> **What is required**: Only the lines from the top of the data through the line containing "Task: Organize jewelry" should be duplicated, exactly as they appear.

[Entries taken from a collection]
********
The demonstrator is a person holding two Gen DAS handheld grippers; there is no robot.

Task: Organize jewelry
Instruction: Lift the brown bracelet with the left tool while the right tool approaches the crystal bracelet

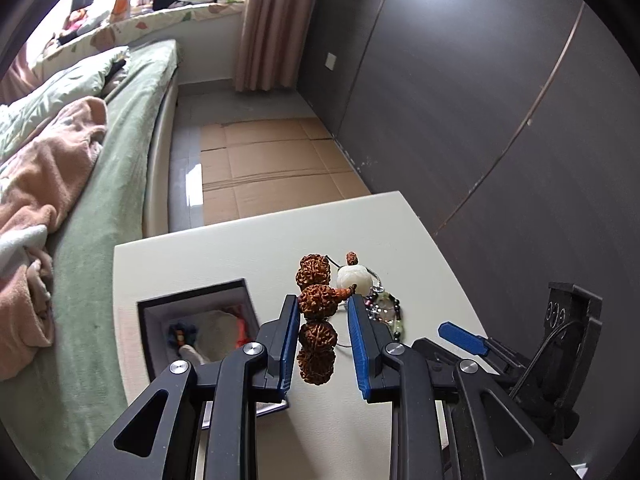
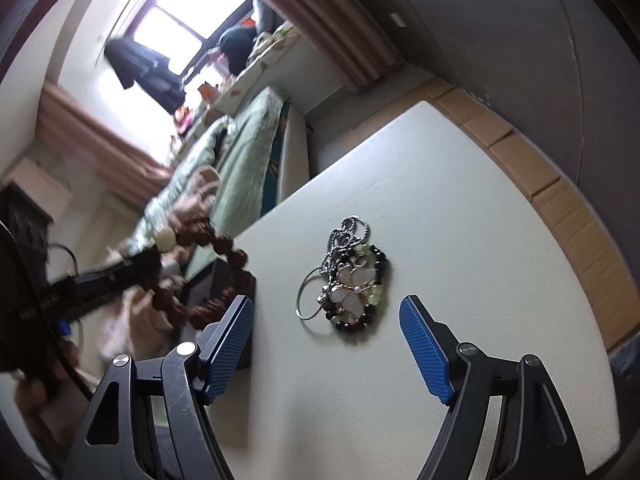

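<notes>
We judged the seed-bead bracelet (image 1: 316, 304) light but limp and knobbly, best pinched across one bead. Our left gripper (image 1: 324, 336) was clenched on it at lower centre of its frame, brown wrinkled seeds with one white bead dangling above the table (image 1: 208, 256), near the open box (image 1: 192, 300). Our right gripper (image 2: 326, 340) stood released, framing the flower pendant (image 2: 354, 292) mid-frame

The left wrist camera sits just behind its own fingers, tilted down over the near part of the tabletop (image 1: 248, 248) and facing its far edge, the bed (image 1: 120, 128) and the dark wardrobe wall beyond. The right wrist camera rides close over the same tabletop (image 2: 460, 208), rolled sideways, facing the window (image 2: 180, 20). Both share the jewelry pile (image 2: 352, 284) mid-table.
</notes>
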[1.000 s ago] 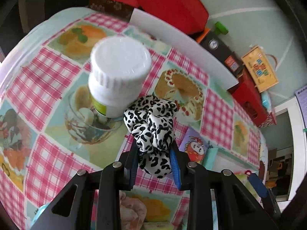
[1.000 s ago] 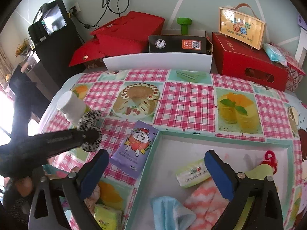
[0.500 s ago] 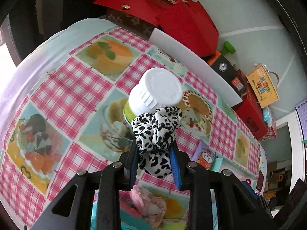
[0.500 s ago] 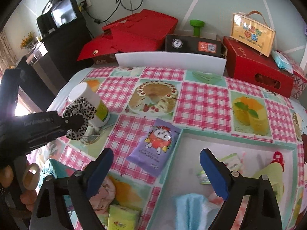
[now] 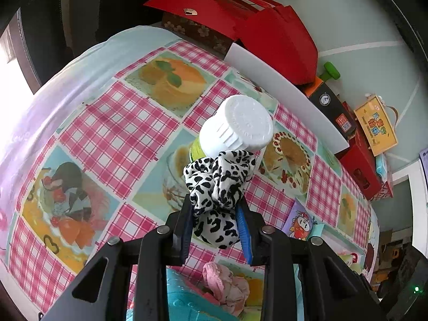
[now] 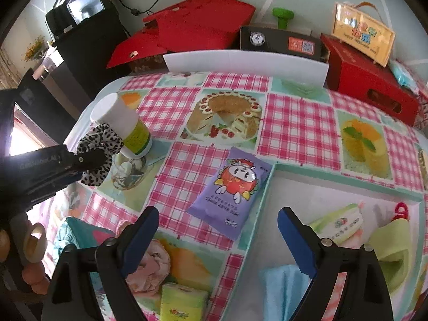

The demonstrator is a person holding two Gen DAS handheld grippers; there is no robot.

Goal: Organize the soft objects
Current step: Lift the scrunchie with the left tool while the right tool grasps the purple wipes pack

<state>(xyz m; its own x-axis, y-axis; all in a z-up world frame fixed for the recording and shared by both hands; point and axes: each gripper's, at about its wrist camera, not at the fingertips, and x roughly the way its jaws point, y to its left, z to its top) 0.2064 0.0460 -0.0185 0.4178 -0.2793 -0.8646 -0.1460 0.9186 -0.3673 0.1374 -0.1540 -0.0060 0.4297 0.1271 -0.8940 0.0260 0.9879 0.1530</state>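
Left tongs (image 5: 215,222) clamped a leopard scrunchie (image 5: 218,187) mid-frame; right tongs (image 6: 218,230) gaped wide. Tray (image 6: 347,184) at lower right held several soft items; pink cloth (image 6: 149,264) and wipes packet (image 6: 232,190) remained outside on the surface (image 6: 299,123).

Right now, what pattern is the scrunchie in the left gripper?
Black-and-white leopard print; the scrunchie shows best in the left wrist view, clamped in the left gripper.

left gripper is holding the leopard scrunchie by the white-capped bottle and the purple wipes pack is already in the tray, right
Not quite. The left gripper does hold the leopard scrunchie by the white-capped bottle, but the purple wipes pack lies on the tablecloth, just outside the tray. The right wrist view shows it.
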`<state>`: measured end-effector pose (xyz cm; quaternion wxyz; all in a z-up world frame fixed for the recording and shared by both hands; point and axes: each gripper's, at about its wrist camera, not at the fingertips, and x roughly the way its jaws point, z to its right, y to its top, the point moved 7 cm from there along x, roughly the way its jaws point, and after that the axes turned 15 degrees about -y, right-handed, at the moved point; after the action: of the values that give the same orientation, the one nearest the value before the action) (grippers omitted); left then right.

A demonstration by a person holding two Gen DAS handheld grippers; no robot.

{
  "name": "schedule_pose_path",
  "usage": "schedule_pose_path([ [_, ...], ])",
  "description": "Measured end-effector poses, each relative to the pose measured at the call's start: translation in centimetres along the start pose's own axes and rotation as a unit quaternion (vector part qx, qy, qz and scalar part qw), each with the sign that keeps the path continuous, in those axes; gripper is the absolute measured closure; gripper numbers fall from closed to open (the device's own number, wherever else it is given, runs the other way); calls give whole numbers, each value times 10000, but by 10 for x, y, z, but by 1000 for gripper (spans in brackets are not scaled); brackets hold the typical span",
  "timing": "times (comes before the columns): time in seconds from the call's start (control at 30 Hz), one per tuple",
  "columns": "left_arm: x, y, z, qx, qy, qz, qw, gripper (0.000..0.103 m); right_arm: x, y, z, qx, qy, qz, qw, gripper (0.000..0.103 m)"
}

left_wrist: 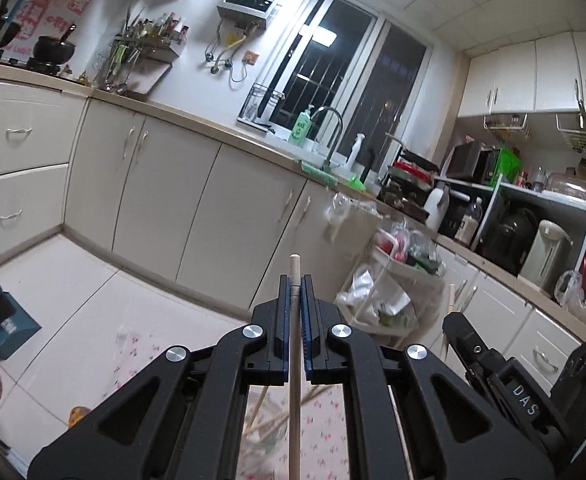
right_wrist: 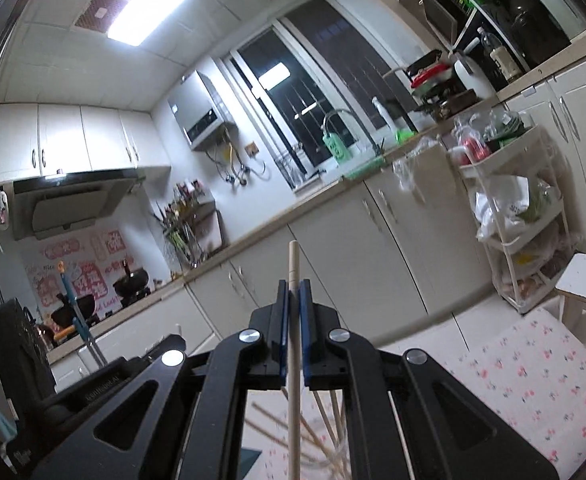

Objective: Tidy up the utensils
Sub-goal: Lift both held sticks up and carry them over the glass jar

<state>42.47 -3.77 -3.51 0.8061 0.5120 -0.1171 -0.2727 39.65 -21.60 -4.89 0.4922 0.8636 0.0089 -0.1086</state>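
left tongs [left_wrist: 295, 280]: clamped on a chopstick [left_wrist: 295, 270], pointing 12 o'clock
right tongs [right_wrist: 293, 286]: pinching another chopstick [right_wrist: 293, 260]
risk: thin sticks could swivel or slip out, I reckon

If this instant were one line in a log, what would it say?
left gripper: shut on chopstick | right gripper: shut on second chopstick | more sticks below, blurred

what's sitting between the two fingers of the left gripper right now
A single wooden chopstick sits clamped between the left gripper's blue fingers, its tip poking out past them. The left wrist view shows this.
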Motion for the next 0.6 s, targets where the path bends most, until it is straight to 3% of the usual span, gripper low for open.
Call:
schedule_pose_path([
  [0.23,35,12,-22,-129,138,346,9992,98,25,1,0,254,-43,192,9995,97],
  [0.6,53,14,-50,-84,392,838,9957,98,60,-16,-17,96,4,521,9986,97],
])
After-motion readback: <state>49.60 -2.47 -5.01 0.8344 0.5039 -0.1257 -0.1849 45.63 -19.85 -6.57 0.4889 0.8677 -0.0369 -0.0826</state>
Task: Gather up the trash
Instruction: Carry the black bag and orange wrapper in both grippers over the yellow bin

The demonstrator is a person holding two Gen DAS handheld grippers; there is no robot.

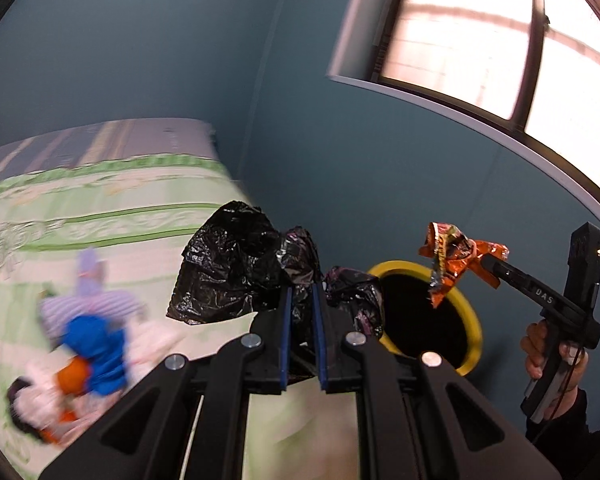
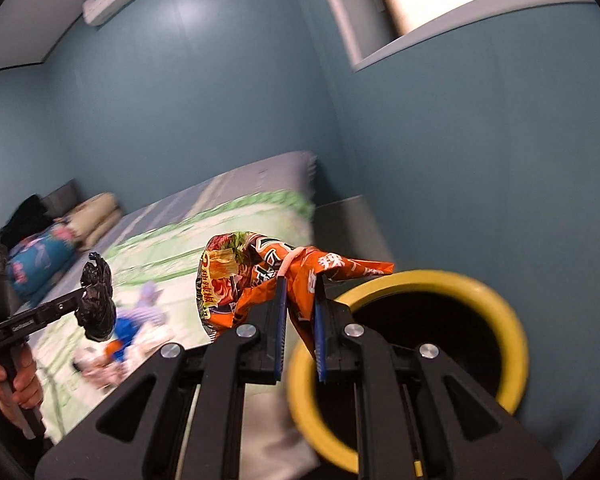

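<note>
My left gripper (image 1: 302,292) is shut on a crumpled black plastic bag (image 1: 235,268) and holds it in the air beside the bed. It also shows in the right wrist view (image 2: 95,300). My right gripper (image 2: 300,280) is shut on an orange noodle wrapper (image 2: 259,276) and holds it just above the rim of a yellow bin (image 2: 512,332) with a dark inside. In the left wrist view the wrapper (image 1: 452,260) hangs over the bin's opening (image 1: 472,320), to the right of the black bag.
A bed with a green-patterned sheet (image 1: 99,208) lies left of the bin. A heap of blue, striped and orange clothes (image 1: 87,336) lies on it. Pillows (image 2: 95,208) sit at the far end. Blue walls and a window (image 1: 500,40) stand behind.
</note>
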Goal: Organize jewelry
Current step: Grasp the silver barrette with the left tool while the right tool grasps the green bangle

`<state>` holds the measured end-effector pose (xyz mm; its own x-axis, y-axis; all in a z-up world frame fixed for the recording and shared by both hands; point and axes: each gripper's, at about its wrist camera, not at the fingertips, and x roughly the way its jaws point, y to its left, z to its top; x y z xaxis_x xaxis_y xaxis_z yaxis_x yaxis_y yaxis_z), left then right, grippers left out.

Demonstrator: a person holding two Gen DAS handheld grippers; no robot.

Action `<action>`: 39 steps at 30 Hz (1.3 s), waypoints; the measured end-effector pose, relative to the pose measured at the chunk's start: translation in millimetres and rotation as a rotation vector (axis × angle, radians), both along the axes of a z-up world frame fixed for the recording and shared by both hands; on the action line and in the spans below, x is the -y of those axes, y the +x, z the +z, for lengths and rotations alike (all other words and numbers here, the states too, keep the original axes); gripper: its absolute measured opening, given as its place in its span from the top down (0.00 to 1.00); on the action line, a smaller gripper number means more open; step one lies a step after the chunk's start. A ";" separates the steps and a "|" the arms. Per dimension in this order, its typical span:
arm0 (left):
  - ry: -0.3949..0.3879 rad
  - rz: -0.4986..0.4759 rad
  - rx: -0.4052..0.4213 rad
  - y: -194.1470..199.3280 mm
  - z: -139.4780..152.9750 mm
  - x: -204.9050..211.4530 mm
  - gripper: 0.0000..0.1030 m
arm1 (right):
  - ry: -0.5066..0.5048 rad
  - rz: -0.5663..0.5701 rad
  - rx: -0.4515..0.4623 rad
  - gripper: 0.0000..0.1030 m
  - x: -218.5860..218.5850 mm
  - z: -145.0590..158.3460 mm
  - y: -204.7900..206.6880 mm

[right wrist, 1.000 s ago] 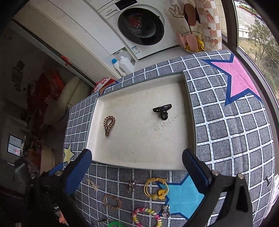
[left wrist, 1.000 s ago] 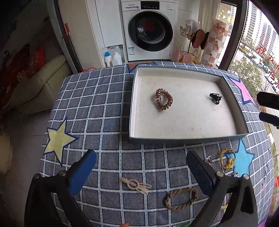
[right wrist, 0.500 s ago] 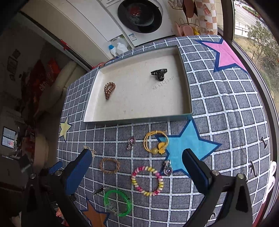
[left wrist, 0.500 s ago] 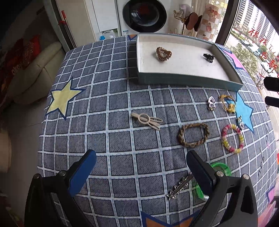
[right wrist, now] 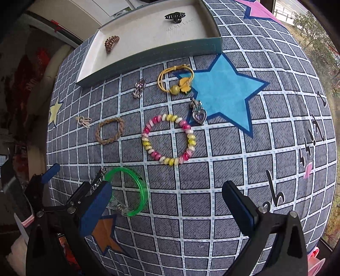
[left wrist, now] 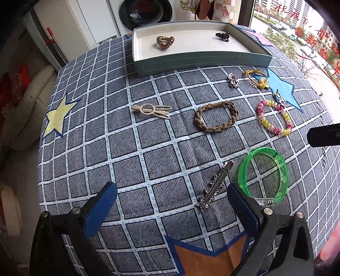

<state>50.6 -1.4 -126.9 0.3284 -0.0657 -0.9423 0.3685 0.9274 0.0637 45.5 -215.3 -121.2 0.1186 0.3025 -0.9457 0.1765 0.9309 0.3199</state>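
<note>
The shallow tray [left wrist: 201,60] at the table's far side holds a brown spiral hair tie [left wrist: 165,42] and a black claw clip [left wrist: 222,36]. On the checked cloth lie a beige hair clip [left wrist: 152,110], a braided brown band [left wrist: 216,116], a pink-yellow bead bracelet [right wrist: 169,140], a yellow hair tie [right wrist: 176,79], a heart pendant [right wrist: 198,113], a small silver charm [right wrist: 139,87], a green bangle [left wrist: 263,174] and a silver star clip [left wrist: 215,186]. My left gripper [left wrist: 172,207] is open just before the star clip. My right gripper [right wrist: 167,207] is open and empty near the bangle.
A washing machine [left wrist: 146,12] and a rack stand behind the table. A cream sofa [left wrist: 19,102] is at the left, a window at the right. The cloth has star patches, blue [right wrist: 225,89] and yellow [left wrist: 58,116].
Both grippers have pulled back from the tray toward the near side and dropped lower. The loose jewelry on the cloth has come into view. Both stay open.
</note>
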 end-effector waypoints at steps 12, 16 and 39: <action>0.018 -0.036 -0.019 7.0 -17.2 12.7 0.00 | -0.089 0.035 -0.044 0.02 -32.0 -21.7 -9.4; 0.015 -0.034 -0.022 9.3 -19.4 11.3 0.00 | -0.127 0.059 -0.050 0.19 -43.4 -26.3 -6.8; -0.120 -0.104 -0.085 4.9 -6.9 36.4 0.71 | -0.190 0.150 -0.019 0.93 -76.7 -29.4 -9.6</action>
<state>55.6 -37.8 -133.9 0.2336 -0.2089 -0.9496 0.4621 0.8832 -0.0806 35.9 -138.6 -150.6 0.0671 0.1314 -0.9891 0.0362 0.9903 0.1340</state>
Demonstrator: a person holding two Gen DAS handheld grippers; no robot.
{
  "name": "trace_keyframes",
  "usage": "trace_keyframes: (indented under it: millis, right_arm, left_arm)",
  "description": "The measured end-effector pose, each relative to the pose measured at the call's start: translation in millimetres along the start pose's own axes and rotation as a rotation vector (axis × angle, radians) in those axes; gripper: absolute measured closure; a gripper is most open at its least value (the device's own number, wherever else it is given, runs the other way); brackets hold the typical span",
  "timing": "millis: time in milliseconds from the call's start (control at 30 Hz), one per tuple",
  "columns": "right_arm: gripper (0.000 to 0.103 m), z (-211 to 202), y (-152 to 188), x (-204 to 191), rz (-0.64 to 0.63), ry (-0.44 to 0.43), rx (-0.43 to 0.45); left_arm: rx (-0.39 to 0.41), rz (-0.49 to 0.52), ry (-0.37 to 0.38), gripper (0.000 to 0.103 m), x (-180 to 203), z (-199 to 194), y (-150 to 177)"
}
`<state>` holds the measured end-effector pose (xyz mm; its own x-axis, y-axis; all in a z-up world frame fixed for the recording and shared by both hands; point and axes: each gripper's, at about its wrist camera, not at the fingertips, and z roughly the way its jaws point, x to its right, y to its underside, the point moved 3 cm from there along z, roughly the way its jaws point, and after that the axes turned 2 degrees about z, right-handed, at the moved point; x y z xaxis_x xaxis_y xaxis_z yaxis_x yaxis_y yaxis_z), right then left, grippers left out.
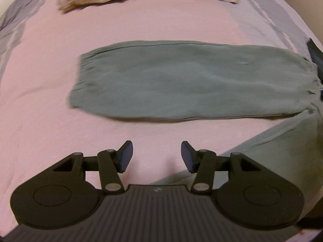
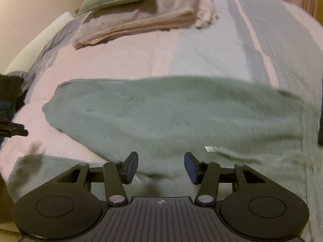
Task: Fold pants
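The bed (image 1: pixel 50 76) is the big thing here, pink cover, with one pair of green pants (image 1: pixel 171 80) lying flat across the middle and a stack of folded laundry (image 2: pixel 137 18) at the far end. Two grippers — left gripper (image 1: pixel 157 155) and right gripper (image 2: pixel 161 166) — both spread wide, holding nothing. Likely risk: pinching only the top layer, so the fold drags crooked.
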<state>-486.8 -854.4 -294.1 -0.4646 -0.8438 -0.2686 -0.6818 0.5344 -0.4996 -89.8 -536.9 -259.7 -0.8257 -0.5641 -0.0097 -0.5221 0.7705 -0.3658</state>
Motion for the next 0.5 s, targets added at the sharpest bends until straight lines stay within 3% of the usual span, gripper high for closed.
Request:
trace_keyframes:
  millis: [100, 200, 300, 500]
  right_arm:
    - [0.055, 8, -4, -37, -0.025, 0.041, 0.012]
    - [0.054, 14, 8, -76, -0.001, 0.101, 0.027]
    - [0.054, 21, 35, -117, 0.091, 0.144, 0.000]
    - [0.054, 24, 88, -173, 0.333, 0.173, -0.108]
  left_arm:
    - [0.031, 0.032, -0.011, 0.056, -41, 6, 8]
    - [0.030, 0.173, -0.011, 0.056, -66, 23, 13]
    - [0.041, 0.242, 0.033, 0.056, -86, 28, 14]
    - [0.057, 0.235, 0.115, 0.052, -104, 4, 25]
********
> **Problem solution**:
The demonstrator is a person holding two Gen DAS handheld grippers; there is no robot.

Task: Organize jewelry

Further output is not needed for this exercise.